(Beginning of Dataset extract)

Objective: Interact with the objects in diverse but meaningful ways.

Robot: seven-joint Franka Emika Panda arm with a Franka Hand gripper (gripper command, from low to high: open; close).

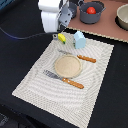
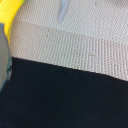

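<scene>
So the biggest thing here is the black table (image 1: 20, 60), and most of its middle is covered by a pale striped placemat (image 1: 95, 85). The white Panda arm (image 1: 51, 14) hangs over the mat's far corner on the exterior view's left. Its gripper (image 1: 61, 31) sits low, right above the yellow banana (image 1: 61, 37), but honestly I can't tell how wide the pincer is or if it's got hold of anything, since the arm's body blocks it and the wrist view only catches a blurry yellow patch (image 2: 9, 11) at one edge.

Back on the brown board (image 1: 107, 27) at the far side there's the dark grey two-handled pot (image 1: 91, 14) with the red tomato (image 1: 91, 10) sitting inside it. A beige bowl (image 1: 123, 17) is cut off at the exterior view's right edge.

In the middle of the mat is a round tan plate (image 1: 67, 66). The pale blue-white carton (image 1: 79, 39) stands upright just beside the banana. A fork (image 1: 64, 79) with an orange handle lies on the near side of the plate, a knife (image 1: 79, 56) on the far side.
</scene>
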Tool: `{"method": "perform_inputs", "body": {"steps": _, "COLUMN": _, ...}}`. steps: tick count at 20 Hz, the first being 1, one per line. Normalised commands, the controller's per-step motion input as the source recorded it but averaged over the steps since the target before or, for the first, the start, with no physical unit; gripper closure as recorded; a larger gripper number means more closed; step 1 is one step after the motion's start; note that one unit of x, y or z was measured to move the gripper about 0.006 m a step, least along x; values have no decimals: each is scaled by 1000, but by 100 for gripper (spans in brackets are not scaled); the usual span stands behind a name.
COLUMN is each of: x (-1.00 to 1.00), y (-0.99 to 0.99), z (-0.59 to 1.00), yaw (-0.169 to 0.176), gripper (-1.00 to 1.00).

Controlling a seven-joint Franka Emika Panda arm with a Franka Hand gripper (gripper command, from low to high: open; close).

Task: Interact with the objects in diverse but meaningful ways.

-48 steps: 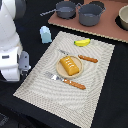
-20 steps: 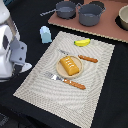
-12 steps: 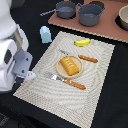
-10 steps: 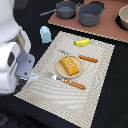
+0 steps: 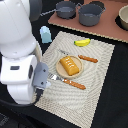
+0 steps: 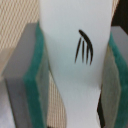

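Closest to the wrist camera, the gripper [image 6: 67,75] is clenching a white fish [image 6: 75,65] marked with dark gill lines; the green-padded fingers [image 6: 35,85] are pressing against both of its flanks, with woven placemat showing behind.

In the exterior view, the bulky white robot arm [image 5: 22,55] is filling the 9 o'clock side and hiding the gripper and fish from that camera. Just beyond it, on the beige placemat [image 5: 95,85], an orange-handled fork [image 5: 67,81] is lying at the centre. Next, an orange ridged bread block [image 5: 69,65] is sitting on a small round plate [image 5: 61,71], with an orange-handled knife [image 5: 86,58] just beside it toward 2 o'clock. Farther off, a yellow banana [image 5: 82,42] is resting near the mat's far edge. A pale blue cup [image 5: 45,34] is standing off the mat on the dark worktop [image 5: 120,95] at 11 o'clock. Farthest away, two grey pots [image 5: 80,11] are sitting on a brown board [image 5: 107,27] at 12 o'clock.
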Motion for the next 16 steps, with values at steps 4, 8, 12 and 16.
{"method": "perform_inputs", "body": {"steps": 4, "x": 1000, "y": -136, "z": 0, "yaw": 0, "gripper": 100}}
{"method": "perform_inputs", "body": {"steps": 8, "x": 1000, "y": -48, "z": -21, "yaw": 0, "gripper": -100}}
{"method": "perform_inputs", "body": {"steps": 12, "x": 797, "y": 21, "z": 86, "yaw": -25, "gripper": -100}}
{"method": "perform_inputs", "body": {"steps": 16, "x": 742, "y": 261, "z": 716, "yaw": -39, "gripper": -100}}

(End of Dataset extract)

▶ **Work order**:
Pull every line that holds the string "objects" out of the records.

▶ **Answer box**:
Objective: Interact with the objects in diverse but meaningful ways.
Task: Interact with the objects in diverse but meaningful ways.

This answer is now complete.